→ Problem requirements:
How many lines in the material below contain the string "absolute"? Answer with the number alone.

→ Dataset excerpts:
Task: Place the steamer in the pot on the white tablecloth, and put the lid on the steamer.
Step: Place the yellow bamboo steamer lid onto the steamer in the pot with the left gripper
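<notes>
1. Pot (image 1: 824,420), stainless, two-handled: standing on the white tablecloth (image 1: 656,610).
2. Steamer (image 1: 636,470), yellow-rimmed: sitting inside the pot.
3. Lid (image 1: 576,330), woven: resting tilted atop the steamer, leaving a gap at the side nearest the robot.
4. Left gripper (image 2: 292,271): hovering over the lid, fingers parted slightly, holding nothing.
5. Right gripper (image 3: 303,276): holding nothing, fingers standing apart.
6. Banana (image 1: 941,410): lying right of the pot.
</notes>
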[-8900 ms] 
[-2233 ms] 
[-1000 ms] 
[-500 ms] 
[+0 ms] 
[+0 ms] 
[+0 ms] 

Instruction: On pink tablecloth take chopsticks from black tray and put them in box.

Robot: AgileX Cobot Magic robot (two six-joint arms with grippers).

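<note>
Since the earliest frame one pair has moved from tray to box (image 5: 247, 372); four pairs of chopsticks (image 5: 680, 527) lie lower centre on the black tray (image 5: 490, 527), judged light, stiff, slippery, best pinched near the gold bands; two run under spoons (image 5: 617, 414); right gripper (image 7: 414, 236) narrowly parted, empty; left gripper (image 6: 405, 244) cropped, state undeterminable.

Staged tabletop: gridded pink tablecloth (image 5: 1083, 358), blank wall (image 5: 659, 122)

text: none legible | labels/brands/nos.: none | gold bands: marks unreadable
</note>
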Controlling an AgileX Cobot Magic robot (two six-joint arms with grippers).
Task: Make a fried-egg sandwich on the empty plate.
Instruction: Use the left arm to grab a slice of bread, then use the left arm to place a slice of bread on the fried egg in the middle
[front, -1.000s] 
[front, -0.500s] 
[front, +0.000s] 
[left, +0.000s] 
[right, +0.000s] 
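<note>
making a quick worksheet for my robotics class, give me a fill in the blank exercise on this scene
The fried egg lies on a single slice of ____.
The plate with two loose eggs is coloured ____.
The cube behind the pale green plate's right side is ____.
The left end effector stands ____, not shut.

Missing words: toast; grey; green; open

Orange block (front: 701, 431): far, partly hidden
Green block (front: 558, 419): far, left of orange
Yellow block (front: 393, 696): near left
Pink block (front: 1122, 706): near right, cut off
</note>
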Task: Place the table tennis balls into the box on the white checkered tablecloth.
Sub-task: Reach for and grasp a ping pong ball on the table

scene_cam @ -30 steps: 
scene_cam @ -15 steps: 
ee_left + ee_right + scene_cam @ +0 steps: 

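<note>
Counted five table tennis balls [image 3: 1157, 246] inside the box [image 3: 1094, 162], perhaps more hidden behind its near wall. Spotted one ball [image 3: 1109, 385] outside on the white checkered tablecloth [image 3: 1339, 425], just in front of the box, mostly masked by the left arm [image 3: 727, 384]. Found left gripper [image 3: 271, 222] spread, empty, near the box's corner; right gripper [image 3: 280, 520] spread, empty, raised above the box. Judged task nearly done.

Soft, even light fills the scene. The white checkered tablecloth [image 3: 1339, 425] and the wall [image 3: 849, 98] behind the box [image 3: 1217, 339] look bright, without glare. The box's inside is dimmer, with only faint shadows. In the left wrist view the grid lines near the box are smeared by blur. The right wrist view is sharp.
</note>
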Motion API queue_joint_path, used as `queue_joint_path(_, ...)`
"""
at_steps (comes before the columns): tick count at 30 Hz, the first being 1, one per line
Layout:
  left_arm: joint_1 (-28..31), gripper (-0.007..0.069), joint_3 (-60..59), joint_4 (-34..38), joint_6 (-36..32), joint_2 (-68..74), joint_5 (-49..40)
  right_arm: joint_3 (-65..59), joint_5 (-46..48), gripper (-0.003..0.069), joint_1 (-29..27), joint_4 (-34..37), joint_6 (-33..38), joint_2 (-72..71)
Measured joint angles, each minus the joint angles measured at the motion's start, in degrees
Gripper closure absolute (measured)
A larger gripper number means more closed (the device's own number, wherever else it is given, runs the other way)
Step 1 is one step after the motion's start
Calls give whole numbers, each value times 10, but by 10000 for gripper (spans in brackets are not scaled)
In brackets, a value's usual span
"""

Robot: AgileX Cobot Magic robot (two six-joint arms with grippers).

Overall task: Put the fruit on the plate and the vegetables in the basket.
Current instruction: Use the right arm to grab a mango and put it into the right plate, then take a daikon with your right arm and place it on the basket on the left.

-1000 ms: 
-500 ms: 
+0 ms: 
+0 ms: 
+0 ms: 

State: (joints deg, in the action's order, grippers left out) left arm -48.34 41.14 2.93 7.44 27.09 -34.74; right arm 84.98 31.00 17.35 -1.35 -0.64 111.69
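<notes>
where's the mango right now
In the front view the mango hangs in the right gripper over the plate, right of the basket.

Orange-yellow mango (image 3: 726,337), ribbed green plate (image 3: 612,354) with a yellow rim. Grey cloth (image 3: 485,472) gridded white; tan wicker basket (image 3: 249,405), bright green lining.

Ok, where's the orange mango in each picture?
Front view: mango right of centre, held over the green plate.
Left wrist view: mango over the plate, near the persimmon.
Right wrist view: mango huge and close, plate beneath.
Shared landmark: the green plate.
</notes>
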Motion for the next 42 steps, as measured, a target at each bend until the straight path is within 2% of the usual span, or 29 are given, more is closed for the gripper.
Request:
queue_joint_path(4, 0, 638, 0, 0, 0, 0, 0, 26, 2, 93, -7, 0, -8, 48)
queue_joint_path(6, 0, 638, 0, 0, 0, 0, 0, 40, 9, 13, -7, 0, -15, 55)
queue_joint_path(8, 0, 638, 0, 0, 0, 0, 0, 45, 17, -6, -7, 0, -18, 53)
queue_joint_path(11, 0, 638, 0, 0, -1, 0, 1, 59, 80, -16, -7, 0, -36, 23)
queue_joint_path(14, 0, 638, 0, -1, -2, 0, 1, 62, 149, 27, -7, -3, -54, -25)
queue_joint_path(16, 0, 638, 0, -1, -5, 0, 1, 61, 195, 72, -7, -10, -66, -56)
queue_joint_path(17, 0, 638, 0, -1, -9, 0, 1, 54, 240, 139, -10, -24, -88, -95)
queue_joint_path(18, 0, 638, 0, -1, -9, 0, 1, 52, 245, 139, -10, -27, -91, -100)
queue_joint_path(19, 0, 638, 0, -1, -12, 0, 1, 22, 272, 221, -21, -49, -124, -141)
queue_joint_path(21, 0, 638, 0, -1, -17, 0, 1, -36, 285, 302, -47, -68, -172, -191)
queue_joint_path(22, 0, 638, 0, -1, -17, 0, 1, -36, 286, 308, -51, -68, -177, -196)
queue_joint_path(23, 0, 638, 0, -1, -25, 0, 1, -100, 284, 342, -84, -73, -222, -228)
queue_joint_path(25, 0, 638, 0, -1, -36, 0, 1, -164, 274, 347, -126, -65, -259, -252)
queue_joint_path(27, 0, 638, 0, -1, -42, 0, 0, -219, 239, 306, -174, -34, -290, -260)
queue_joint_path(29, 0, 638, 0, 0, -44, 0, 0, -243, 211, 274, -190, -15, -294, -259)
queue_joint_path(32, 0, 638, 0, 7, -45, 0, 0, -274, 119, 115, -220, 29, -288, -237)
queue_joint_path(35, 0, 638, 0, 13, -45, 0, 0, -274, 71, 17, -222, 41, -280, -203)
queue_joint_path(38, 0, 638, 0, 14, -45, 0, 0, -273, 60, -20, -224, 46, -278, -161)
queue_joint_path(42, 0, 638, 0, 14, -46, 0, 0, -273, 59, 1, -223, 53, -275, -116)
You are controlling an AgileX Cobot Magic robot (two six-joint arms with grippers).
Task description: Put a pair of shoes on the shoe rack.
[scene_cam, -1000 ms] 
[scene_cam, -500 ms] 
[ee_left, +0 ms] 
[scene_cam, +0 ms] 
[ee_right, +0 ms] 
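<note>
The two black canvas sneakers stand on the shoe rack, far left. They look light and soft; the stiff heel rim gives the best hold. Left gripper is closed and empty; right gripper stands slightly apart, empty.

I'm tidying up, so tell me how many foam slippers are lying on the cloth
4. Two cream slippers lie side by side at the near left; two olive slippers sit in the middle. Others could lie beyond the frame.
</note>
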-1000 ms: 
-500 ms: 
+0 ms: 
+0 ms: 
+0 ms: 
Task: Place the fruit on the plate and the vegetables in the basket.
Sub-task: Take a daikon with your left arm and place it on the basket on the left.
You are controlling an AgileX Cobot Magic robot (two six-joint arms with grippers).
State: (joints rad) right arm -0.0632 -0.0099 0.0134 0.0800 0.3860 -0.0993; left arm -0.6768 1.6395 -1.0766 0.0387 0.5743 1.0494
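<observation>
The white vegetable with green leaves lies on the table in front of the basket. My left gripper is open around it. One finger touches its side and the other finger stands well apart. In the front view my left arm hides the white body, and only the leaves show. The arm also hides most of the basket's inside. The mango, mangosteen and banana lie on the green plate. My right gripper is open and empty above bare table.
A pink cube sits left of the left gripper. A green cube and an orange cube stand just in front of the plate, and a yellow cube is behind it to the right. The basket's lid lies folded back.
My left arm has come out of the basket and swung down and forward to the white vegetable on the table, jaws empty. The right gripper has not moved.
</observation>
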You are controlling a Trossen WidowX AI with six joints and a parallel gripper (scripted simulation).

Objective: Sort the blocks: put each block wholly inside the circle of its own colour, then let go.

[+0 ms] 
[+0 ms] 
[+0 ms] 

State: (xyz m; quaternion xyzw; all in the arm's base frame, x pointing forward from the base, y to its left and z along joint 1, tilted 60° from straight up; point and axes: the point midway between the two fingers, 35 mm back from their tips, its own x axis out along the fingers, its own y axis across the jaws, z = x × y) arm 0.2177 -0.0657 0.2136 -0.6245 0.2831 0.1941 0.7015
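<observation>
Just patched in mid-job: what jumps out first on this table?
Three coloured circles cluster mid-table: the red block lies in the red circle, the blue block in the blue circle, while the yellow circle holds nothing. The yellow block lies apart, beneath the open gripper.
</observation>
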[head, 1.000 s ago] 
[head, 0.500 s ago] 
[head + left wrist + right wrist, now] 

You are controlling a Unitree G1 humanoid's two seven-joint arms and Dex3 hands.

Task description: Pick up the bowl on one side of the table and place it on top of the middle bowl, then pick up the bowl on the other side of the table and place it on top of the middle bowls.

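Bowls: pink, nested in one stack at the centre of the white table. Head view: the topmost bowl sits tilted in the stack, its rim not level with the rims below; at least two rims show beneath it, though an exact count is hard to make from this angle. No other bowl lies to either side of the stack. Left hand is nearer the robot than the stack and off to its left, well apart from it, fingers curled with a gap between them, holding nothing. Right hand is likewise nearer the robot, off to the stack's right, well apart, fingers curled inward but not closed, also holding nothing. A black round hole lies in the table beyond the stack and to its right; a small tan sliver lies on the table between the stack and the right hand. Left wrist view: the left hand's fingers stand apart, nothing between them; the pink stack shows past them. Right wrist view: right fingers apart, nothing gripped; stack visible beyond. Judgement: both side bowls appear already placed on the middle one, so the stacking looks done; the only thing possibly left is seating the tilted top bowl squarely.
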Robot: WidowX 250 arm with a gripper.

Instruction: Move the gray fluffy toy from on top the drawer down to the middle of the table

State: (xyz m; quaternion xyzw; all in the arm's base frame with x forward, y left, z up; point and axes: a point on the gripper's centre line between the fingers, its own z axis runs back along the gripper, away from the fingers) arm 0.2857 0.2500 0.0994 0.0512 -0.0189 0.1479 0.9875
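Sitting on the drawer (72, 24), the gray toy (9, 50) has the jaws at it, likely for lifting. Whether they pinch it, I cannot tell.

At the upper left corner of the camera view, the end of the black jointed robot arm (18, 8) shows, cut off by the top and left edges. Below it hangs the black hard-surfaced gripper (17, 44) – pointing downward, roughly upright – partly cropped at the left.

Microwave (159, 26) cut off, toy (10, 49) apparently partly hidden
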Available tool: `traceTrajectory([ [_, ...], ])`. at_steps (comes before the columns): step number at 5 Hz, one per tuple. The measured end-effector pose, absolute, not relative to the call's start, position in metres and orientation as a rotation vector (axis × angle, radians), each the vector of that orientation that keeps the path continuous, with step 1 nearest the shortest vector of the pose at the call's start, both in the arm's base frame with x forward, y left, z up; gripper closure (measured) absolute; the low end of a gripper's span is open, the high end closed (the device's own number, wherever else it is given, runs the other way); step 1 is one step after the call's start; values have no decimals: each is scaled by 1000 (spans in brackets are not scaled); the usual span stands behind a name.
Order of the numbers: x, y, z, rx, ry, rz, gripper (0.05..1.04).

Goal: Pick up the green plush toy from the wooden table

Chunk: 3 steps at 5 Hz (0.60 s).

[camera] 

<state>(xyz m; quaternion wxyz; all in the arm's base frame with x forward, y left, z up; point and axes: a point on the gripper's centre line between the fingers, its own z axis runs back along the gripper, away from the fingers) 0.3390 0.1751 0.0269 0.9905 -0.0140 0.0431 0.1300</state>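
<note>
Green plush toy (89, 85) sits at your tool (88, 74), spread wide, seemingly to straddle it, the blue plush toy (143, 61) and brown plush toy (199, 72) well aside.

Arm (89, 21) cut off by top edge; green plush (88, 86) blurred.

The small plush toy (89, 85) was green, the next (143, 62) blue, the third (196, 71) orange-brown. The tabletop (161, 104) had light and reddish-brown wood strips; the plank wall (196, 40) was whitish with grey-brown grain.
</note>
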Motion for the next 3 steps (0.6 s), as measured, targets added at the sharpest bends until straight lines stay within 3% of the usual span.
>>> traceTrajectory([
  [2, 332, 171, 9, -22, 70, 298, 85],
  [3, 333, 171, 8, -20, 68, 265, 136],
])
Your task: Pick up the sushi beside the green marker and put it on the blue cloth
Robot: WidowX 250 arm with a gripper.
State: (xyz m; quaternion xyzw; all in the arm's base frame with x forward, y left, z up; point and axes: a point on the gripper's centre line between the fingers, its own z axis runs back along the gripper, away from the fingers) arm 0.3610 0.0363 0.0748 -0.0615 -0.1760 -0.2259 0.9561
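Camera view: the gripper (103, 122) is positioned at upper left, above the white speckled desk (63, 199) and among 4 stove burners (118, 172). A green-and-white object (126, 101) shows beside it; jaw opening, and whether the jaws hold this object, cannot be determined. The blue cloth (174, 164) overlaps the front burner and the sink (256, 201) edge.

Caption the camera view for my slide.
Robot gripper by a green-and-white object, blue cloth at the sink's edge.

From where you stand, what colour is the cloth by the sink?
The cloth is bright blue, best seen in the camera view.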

→ Response box:
2